Broadvox, a SIP Trunking and VoIP communications provider announced the formation of a strategic relationship with Panasonic Communications Company that has agreed to resell the Broadvox GO! SIP Trunking products through its extensive dealer network.Panasonic has an established reputation for delivering tailor-made business communications systems to the SMB and distributed enterprise. Similarly, Broadvox is recognized for providing customized SIP Trunking solutions. The companies say that combining scalable IP communications systems from Panasonic with Broadvox GO! SIP Trunking products enables customers to realize immediate cost savings on their telephone connection charges. Broadvox GO! SIP Trunking products include unlimited local and long distance calling with options such as DIDs, E911, LNP (local number portability), dynamic load balancing and business continuity.

In a similar announcement, Broadvox and Toshiba have also entered into a similar arrangement on behalf of the Toshiba dealer base. In my post, SIP Trunks: A Call To the Wild, I stated that one SIP provider won't do well for any manufacturer--they all need many. Interoperability, standards and choices are what users and dealers/VARS/Interconnects want and thus far it's going to be a long road to freedom.

Moving a business across town, to another county, city or even state is a portability feature of SIP trunking. With SIP trunks you can retain your numbers and not worry about enduring numerous fees and charges as with the Telcos. In the past when I did site surveys of new business locations for customers I had to worry about getting the right dial tone and services available at the local CO serving the new location. I'd much rather worry about just getting adequate bandwidth to the site, and my guess is--so would many others. Still the perils of traveling down the SIP highway...it's a journey of many challenges.

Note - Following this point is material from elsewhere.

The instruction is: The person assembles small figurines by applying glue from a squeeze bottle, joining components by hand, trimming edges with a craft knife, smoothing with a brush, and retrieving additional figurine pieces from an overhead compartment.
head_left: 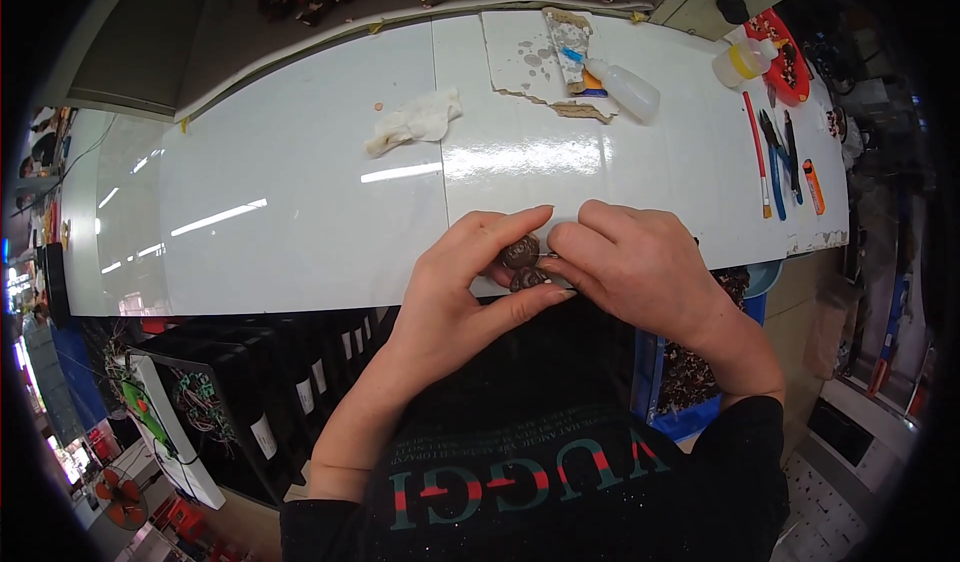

For the large enterprise users, you're facing pressures of finding cost benefits, but then you're challenged with keeping SIP trunks up, alive and well. Forget the 40-70% in savings, claim half of that and then spend the other half figuring it out. You also need to reckon yourselves on putting skin in the game because your SIP providers won't figure it all out for you. The providers vary in their services, SLAs and "features" and thinking back to the early days of IPT--hold, transfer, do-not-disturb and a long list of other "basic features" we would never call "features" but standard as to what's on every phone system. That's where SIP trunking is today and I don't think my previous estimate of 10 years is too far off.

In SMB/E the issue isn't so much as a concern as to which provider can offer me national access, as it is to which provider can offer me the greatest value and choice of features. SIP providers can open up to new markets to the SMB/E, and providing bandwidth, it seems, is easier of a problem to deal with than is getting dial tone. Then, to get DID numbers for the low prices offered by the SIP providers isn't something you can ignore for long. The Telcos, for too long, have charged premium prices to setup DID and then maintain them. Looks like the Telcos are going to have some interesting challenges ahead of them.

Large enterprise, it seems, is going to benefit from these early adopters and experiences. It's going to take time and effort to reap optimal benefits and even more time to fully understand and learn how to deal with SIP trunks on a daily basis so as there's not an erosion of benefits, that are alluded to if you read Eric's post. This is exactly what happened in the early days of IPT to those dealers and VARs. More IPT/SIP means more trouble calls and that's a metric that should grab your attention.